Em recente caso envolvendo um dos supracitados pedidos de retirada de patrocínio, após a patrocinadora se deparar com conduta inerte e violadora de princípios constitucionais pela Previc, foi obrigada a buscar ordem mandamental no Judiciário para obrigar o órgão a cumprir a lei. O pedido foi acolhido e a Previc deve, agora, fazer o que já deveria ter feito há mais de um ano: concluir o processo de retirada de patrocínio com base no seu dever de fiscalização.

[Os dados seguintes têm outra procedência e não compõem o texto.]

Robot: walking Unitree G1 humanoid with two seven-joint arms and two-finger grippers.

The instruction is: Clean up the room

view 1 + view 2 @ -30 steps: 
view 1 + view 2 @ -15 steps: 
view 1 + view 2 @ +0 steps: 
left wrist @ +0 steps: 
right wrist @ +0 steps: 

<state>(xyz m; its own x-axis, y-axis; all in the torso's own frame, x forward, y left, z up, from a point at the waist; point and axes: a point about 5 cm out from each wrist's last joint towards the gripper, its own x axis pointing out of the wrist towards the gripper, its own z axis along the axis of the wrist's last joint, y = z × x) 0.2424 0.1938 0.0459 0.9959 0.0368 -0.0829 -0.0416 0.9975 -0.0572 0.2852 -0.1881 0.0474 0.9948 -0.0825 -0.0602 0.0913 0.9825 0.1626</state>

A judicialização deveria ser excepcional, mas, dado o cenário de incerteza e interferência duvidosa ora narrado, parece ser o destino de todo patrocinador que pretender, nos próximos meses, exercer um direito que lhe foi constitucionalmente outorgado. É necessário que a Previc reveja o seu posicionamento ou passará a sofrer reiteradas derrotas no Judiciário por estar desvirtuando a sua forma de atuar, em total contrariedade ao que está previsto na Constituição Federal.
Fonte: Jota (06/12/2023)
Nota da Redação: O artigo acima não representa a linha editorial desse blog.
Segurança jurídica alegada pelas empresas patrocinadoras significa primeiramente o respeito ao direito adquirido do assistido segundo o que consta no contrato de adesão ao plano de benefício.
A empresa deve ser livre sim para retirar seu patrocínio do plano, mas desde que cumpra todas suas obrigações com o assistido, que possui direitos adquiridos como, por exemplo, participar de outro plano da mesma modalidade, nas mesmas condições e com o mesmo benefício contratado. Dessa forma ninguém seria contrario a retirada de patrocínio.
O onus para a retirada é buscar iguais condições para quem já alcançou seu direito a receber um benefício pelo tempo determinado no contrato de adesão.